◆ Data section
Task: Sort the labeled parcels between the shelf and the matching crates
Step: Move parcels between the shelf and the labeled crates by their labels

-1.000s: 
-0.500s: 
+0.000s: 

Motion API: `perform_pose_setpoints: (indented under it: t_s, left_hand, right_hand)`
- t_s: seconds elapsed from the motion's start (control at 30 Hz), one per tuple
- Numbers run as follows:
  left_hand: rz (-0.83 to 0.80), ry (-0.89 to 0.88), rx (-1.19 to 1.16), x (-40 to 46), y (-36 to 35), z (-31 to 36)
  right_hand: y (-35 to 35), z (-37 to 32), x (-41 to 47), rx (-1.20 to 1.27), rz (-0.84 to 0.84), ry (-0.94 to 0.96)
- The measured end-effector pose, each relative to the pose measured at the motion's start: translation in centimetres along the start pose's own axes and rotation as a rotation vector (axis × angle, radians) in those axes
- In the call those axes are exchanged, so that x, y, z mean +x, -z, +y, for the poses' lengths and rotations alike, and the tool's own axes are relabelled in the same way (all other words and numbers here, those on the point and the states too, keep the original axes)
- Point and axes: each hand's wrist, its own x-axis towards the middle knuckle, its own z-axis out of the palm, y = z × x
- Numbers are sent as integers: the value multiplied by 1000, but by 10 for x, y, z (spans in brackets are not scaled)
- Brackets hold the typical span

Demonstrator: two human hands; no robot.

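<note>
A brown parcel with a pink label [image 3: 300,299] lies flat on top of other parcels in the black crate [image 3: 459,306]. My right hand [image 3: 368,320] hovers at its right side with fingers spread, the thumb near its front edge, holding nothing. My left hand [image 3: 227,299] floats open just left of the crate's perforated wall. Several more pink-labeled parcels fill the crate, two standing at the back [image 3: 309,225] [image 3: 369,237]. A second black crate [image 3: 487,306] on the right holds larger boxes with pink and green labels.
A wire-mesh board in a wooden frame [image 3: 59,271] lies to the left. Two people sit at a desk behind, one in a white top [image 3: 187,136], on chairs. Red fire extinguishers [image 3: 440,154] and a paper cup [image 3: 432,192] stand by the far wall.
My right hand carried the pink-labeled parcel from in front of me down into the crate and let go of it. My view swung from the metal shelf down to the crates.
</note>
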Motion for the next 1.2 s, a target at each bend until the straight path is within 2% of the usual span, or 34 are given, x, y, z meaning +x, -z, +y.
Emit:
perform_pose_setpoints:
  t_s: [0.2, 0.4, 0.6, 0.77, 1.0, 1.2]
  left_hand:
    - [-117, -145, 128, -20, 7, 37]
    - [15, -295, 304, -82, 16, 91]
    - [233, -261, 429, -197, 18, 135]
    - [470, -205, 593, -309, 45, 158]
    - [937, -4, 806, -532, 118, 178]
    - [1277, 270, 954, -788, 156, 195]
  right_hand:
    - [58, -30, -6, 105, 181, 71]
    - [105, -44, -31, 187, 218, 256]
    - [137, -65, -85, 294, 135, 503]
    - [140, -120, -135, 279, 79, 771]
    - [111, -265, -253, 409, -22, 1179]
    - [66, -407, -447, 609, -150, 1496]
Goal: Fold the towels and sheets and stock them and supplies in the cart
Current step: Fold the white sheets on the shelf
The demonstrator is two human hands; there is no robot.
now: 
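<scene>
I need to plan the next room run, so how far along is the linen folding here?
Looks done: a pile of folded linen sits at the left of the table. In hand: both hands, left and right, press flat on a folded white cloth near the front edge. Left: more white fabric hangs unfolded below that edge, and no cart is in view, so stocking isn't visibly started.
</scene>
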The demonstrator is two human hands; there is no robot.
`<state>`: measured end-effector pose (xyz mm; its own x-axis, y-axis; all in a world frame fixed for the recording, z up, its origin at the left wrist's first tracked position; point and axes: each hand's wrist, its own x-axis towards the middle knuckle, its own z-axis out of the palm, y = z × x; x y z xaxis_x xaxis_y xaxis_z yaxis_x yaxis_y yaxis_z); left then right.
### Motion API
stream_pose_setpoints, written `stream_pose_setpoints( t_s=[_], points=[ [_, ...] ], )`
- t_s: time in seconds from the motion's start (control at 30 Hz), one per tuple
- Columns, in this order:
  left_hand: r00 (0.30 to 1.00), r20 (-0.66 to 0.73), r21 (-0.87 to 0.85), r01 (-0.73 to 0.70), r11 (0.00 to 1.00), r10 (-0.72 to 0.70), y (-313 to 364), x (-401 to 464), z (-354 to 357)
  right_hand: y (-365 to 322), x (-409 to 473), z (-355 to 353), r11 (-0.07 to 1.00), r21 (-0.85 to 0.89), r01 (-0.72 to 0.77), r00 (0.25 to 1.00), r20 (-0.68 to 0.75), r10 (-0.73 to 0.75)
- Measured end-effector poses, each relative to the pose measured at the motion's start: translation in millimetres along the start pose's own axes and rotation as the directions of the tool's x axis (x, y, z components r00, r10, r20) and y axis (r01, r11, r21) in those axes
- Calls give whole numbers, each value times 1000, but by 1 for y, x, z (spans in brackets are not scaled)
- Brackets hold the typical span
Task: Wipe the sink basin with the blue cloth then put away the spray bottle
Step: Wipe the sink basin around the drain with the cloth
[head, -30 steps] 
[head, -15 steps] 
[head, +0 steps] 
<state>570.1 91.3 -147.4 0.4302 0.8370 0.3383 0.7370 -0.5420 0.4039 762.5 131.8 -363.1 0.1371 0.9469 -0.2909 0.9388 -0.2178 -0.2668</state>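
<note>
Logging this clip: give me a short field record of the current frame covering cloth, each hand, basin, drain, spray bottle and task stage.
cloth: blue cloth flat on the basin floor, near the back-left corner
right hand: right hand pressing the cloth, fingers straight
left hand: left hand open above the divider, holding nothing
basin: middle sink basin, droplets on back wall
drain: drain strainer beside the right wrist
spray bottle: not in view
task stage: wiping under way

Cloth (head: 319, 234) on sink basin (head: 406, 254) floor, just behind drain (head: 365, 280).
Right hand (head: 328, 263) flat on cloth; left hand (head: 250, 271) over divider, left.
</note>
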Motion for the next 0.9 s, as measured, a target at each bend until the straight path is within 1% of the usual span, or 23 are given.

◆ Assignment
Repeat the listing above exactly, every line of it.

◆ Reply to the task
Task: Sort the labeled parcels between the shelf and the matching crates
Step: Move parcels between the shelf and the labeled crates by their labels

-1.000s: 
-0.500s: 
+0.000s: 

Motion API: `perform_pose_setpoints: (indented under it: t_s, left_hand, right_hand)`
- t_s: seconds elapsed from the motion's start (control at 30 Hz), one per tuple
- Numbers run as follows:
  left_hand: rz (-0.83 to 0.80), ry (-0.89 to 0.88), rx (-1.19 to 1.16), x (-40 to 46), y (-36 to 35), z (-31 to 36)
  right_hand: y (-35 to 35), z (-37 to 32), x (-41 to 47), rx (-1.20 to 1.27), rz (-0.84 to 0.84), ry (-0.94 to 0.96)
- The measured end-effector pose, each relative to the pose measured at the motion's start: translation in centimetres along the start pose's own axes and rotation as a rotation vector (axis × angle, radians) in those axes
- In the call those axes are exchanged, so that x, y, z mean +x, -z, +y, for the poses' lengths and rotations alike, and the tool's own axes are relabelled in the same way (all other words and numbers here, those on the point and the states too, keep the original axes)
- Point and axes: each hand's wrist, its own x-axis towards the middle knuckle, its own z-axis out of the palm, y = z × x
- Numbers are sent as integers: the value multiplied by 1000, but by 10 for x, y, z (spans in brackets are not scaled)
- Brackets hold the typical span

Demonstrator: two human hands; no robot.

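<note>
A brown parcel with a pink label [image 3: 300,299] lies flat on top of other parcels in the black crate [image 3: 459,306]. My right hand [image 3: 368,320] hovers at its right side with fingers spread, the thumb near its front edge, holding nothing. My left hand [image 3: 227,299] floats open just left of the crate's perforated wall. Several more pink-labeled parcels fill the crate, two standing at the back [image 3: 309,225] [image 3: 369,237]. A second black crate [image 3: 487,306] on the right holds larger boxes with pink and green labels.
A wire-mesh board in a wooden frame [image 3: 59,271] lies to the left. Two people sit at a desk behind, one in a white top [image 3: 187,136], on chairs. Red fire extinguishers [image 3: 440,154] and a paper cup [image 3: 432,192] stand by the far wall.
My right hand carried the pink-labeled parcel from in front of me down into the crate and let go of it. My view swung from the metal shelf down to the crates.
</note>
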Motion for the next 1.2 s, a target at each bend until the straight path is within 2% of the usual span, or 34 are given, x, y, z meaning +x, -z, +y.
Emit:
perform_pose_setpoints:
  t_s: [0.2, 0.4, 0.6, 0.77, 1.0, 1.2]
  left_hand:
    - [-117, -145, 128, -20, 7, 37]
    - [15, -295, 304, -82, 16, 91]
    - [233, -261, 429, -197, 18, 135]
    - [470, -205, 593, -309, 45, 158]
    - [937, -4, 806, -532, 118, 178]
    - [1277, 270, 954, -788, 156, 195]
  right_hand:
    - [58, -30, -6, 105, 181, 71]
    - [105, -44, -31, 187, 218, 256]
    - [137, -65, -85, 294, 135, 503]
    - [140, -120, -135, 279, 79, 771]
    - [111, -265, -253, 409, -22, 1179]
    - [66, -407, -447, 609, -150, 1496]
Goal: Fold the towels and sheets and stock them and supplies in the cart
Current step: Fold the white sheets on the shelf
The demonstrator is two human hands; there is no robot.
now: 
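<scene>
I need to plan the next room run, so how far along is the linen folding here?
Looks done: a pile of folded linen sits at the left of the table. In hand: both hands, left and right, press flat on a folded white cloth near the front edge. Left: more white fabric hangs unfolded below that edge, and no cart is in view, so stocking isn't visibly started.
</scene>
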The demonstrator is two human hands; there is no robot.
`<state>`: measured end-effector pose (xyz mm; its own x-axis, y-axis; all in a world frame fixed for the recording, z up, its origin at the left wrist's first tracked position; point and axes: each hand's wrist, its own x-axis towards the middle knuckle, its own z-axis out of the palm, y = z × x; x y z xaxis_x xaxis_y xaxis_z yaxis_x yaxis_y yaxis_z); left then right.
### Motion API
stream_pose_setpoints, written `stream_pose_setpoints( t_s=[_], points=[ [_, ...] ], )`
- t_s: time in seconds from the motion's start (control at 30 Hz), one per tuple
- Columns, in this order:
  left_hand: r00 (0.30 to 1.00), r20 (-0.66 to 0.73), r21 (-0.87 to 0.85), r01 (-0.73 to 0.70), r11 (0.00 to 1.00), r10 (-0.72 to 0.70), y (-313 to 364), x (-401 to 464), z (-354 to 357)
  right_hand: y (-365 to 322), x (-409 to 473), z (-355 to 353), r11 (-0.07 to 1.00), r21 (-0.85 to 0.89), r01 (-0.72 to 0.77), r00 (0.25 to 1.00), r20 (-0.68 to 0.75), r10 (-0.73 to 0.75)
- Measured end-effector poses, each relative to the pose measured at the motion's start: translation in millimetres along the start pose's own axes and rotation as the directions of the tool's x axis (x, y, z components r00, r10, r20) and y axis (r01, r11, r21) in those axes
- Calls give whole numbers, each value times 1000, but by 1 for y, x, z (spans in brackets are not scaled)
- Brackets hold the typical span
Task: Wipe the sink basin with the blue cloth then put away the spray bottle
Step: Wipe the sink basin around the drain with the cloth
[head, -30 steps] 
[head, -15 steps] 
[head, +0 steps] 
<state>570.1 91.3 -147.4 0.4302 0.8370 0.3383 0.7370 -0.5420 0.4039 762.5 131.8 -363.1 0.1371 0.9469 -0.2909 0.9388 -0.2178 -0.2668</state>
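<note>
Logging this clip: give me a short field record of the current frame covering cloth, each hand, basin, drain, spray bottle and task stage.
cloth: blue cloth flat on the basin floor, near the back-left corner
right hand: right hand pressing the cloth, fingers straight
left hand: left hand open above the divider, holding nothing
basin: middle sink basin, droplets on back wall
drain: drain strainer beside the right wrist
spray bottle: not in view
task stage: wiping under way

Cloth (head: 319, 234) on sink basin (head: 406, 254) floor, just behind drain (head: 365, 280).
Right hand (head: 328, 263) flat on cloth; left hand (head: 250, 271) over divider, left.
</note>
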Motion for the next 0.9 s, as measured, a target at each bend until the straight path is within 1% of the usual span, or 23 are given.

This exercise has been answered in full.